Skip every image and restate the data word for word.

*** Opening Given information ***

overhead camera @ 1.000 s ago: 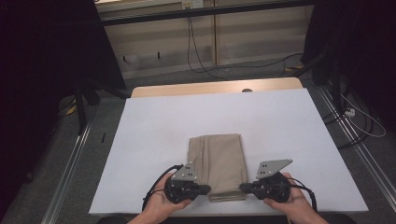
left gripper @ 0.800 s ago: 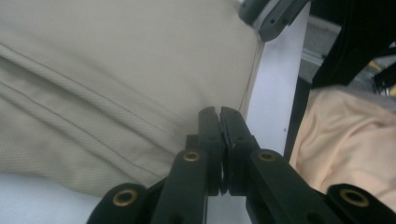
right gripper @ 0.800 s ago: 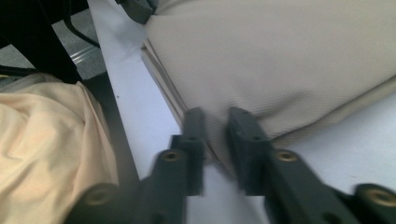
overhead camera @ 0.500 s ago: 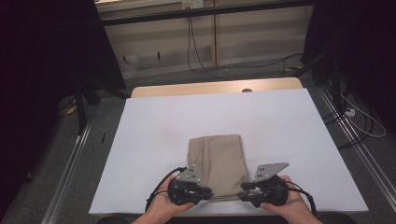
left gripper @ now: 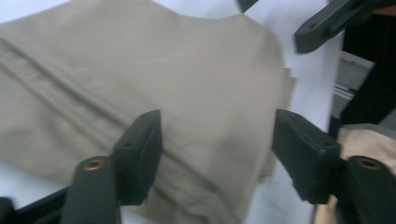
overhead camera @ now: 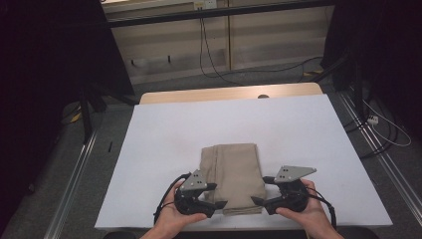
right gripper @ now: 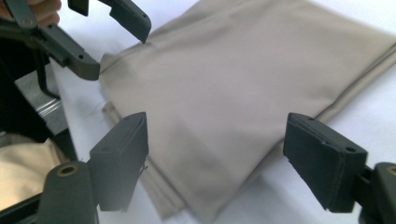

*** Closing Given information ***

→ Result below:
overhead camera @ 1.000 s ago: 
left gripper @ 0.800 s ago: 
right gripper @ 0.800 s ago: 
overhead camera @ 0.500 s ago: 
left gripper @ now: 
overhead camera @ now: 
right gripper @ now: 

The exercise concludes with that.